Lo ha detto il sottosegretario all’Economia Sandra Savino, alla
Cabina di Regia per l’internazionalizzazione, che si è tenuta
oggi al Ministro delle Imprese e del Made in Italy.
“È stato confermato il picco raggiunto del 2022 – ha
proseguito Savino -, controbilanciando il rallentamento della
domanda da parte di alcuni dei principali mercati di
riferimento, come la Germania, con un riorientamento verso
geografie più dinamiche. La bilancia commerciale è tornata in
positivo, a 34,5 miliardi, con una crescita di oltre 68,5
miliardi rispetto al 2022. Un dato che, depurato dai beni
energetici, arriva a 98 miliardi”.
“Dal 2021 – ha detto il Sottosegretario – è in vigore il
sistema di coassicurazione pubblica per il supporto del credito
all’esportazione da parte dello Stato e di Sace, il cui
portafoglio ha superato complessivamente, al 31 dicembre 2023, i
100 miliardi di euro. Nel 2024 la copertura assicurativa potrà
crescere di ulteriori 60 miliardi, di cui 46 relativi
all’operatività Export Credit e 14 all’internazionalizzazione”.

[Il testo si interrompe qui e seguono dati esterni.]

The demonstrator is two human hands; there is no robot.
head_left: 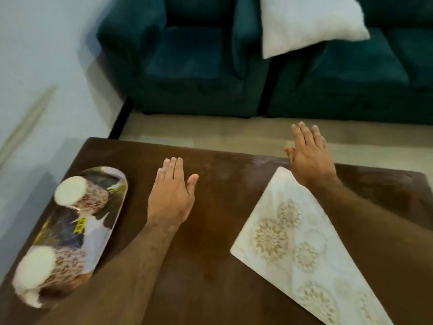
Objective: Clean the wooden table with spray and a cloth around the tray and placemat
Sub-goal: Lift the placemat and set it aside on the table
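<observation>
Table: a dark brown wooden table (210, 242) fills the lower part of the view; its far edge runs across the middle, and its far left corner sits near the wall.
Table surface: a pale, dull streak shows along the far edge, just beyond the placemat's far corner.
Room: a teal sofa (199, 66) stands beyond the table across a strip of light floor (210, 130); a white cushion (309, 22) leans on it; a pale wall (42, 55) rises on the left.
Tray: an oblong printed tray (93, 231) lies on the table's left side, long axis running from the near left toward the far right, far end pointing at the sofa.
Cups: two patterned cups (82, 195) stand on the tray, one at each end; the near one is blurred.
Placemat: a cream placemat (293, 242) with gold medallions lies on the right side, turned diagonally, one corner pointing to the far edge, long axis running toward the near right and out of view.
Left hand: the left hand (172, 198) is palm down over bare wood between tray and placemat, fingers straight and together, thumb out, holding nothing.
Right hand: the right hand (309, 158) is palm down by the placemat's far corner, fingers straight and slightly spread past the table's far edge, holding nothing; the forearm crosses the placemat.
Contact: whether either palm touches the wood cannot be told.
</observation>
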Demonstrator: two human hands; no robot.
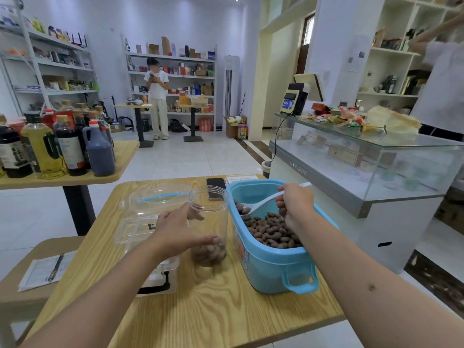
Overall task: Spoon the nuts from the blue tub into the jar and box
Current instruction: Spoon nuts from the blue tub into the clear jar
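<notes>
A blue tub (271, 267) of brown nuts (273, 229) stands on the right of the wooden table (213, 310). My right hand (295, 204) grips a white spoon (258, 204) over the tub; its bowl carries a few nuts near the tub's left wall. A clear plastic jar (209, 212) stands left of the tub with a shallow layer of nuts at its bottom. My left hand (175, 232) wraps around the jar's side. A clear plastic box (143, 229) with an open lid lies to the left, partly hidden behind my left hand.
A dark phone (216, 187) lies behind the jar. A second table (75, 177) with several bottles stands at the left. A glass counter (364, 156) runs along the right. Paper and a pen (55, 267) rest on a stool at the lower left. People stand farther back.
</notes>
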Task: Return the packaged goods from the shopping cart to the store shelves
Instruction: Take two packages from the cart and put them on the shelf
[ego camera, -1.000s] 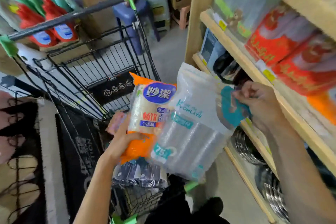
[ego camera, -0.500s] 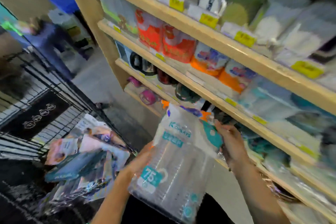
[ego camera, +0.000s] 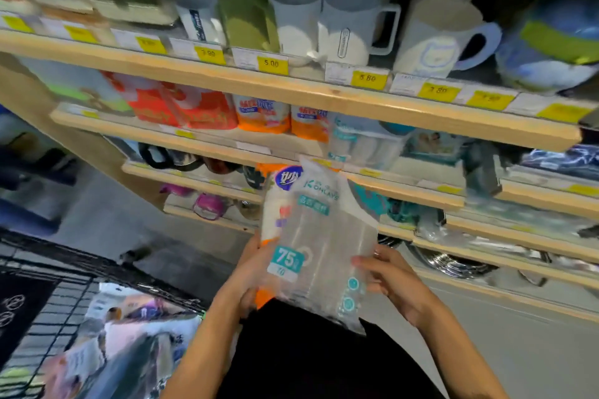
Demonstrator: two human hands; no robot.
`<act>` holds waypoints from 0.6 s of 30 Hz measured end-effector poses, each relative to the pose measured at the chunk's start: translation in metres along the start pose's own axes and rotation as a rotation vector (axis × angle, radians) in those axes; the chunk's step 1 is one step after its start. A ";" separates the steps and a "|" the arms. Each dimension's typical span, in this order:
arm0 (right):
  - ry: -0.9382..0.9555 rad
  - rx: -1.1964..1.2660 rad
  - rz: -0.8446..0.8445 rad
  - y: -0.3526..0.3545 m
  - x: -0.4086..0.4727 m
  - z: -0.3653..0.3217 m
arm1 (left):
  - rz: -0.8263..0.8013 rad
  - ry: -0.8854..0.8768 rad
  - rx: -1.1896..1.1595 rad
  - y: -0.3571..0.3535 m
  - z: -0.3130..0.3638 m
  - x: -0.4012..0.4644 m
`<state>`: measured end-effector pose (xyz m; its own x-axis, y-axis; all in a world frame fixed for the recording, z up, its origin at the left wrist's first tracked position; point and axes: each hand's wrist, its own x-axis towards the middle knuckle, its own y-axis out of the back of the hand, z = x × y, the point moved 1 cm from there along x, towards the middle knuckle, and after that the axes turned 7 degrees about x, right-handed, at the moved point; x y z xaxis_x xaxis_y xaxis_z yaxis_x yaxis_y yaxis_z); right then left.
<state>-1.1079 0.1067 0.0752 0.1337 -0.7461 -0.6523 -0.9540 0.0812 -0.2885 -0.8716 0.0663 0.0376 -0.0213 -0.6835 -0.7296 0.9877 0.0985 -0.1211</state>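
Black wire shopping cart [ego camera: 48, 269] bottom-left, contents blurred. Left hand [ego camera: 249, 282] grips orange-and-white packet [ego camera: 272, 217], mostly hidden behind clear plastic bag [ego camera: 321, 246] marked "KOHLAYS", "75". Right hand [ego camera: 389, 278] fingers curl round the bag's edge. Beyond: wooden shelves [ego camera: 291, 84], yellow tags "5.00", "5.80".

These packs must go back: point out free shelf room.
Only a bare strip of board before the red packs and orange packs. Mugs above stand packed; cup packs fill the right.
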 end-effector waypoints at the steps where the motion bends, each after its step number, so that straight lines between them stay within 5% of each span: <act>1: 0.017 0.074 0.043 0.003 0.002 -0.003 | -0.022 -0.028 -0.014 -0.001 0.006 0.004; 6: 0.110 0.269 0.226 0.041 0.008 -0.002 | -0.104 -0.143 -0.020 0.013 0.054 0.029; 18: 0.298 0.285 0.322 0.051 0.003 0.030 | -0.281 -0.377 0.148 0.033 0.157 0.101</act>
<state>-1.1482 0.1285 0.0376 -0.2764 -0.8059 -0.5235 -0.8176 0.4836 -0.3127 -0.8166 -0.1136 0.0655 -0.2594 -0.8859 -0.3845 0.9638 -0.2124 -0.1609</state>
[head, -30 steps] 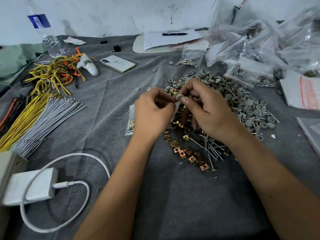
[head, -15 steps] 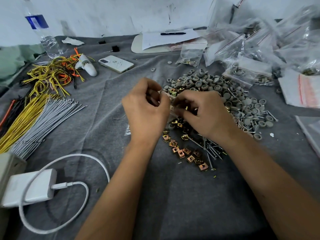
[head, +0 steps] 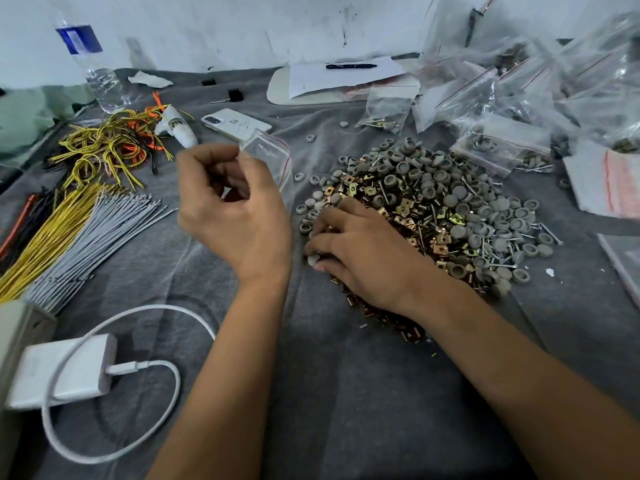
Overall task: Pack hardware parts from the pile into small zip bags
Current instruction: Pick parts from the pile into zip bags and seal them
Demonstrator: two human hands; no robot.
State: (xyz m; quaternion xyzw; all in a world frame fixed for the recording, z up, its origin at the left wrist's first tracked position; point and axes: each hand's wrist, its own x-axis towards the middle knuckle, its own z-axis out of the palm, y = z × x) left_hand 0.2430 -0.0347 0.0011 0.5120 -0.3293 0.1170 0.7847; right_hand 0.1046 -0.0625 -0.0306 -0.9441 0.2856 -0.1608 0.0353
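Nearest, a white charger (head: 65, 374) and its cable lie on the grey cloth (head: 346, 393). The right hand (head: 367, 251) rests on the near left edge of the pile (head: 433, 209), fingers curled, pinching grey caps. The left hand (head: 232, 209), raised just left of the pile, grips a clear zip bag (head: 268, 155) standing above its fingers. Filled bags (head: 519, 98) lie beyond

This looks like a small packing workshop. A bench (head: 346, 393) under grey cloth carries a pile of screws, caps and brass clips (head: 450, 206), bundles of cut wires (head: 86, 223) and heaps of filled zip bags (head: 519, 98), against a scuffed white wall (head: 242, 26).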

“Vi sono poi – ha concluso Savino – due importanti misure
di supporto gestite da Simest. La prima è il Contributo Export,
volto alla stabilizzazione del tasso di interesse e di cambio di
operazioni di finanziamento di credito all’esportazione, per
circa 11 miliardi. L’altro strumento è la finanza agevolata per
l’internazionalizzazione, a valere sul Fondo 394. Questo si
prepara anche ad essere uno degli strumenti funzionali al
raggiungimento delle finalità perseguite dal Piano Mattei, con
200 milioni di euro destinati a favorire il potenziamento dei
rapporti e dell’interscambio con l’Africa”.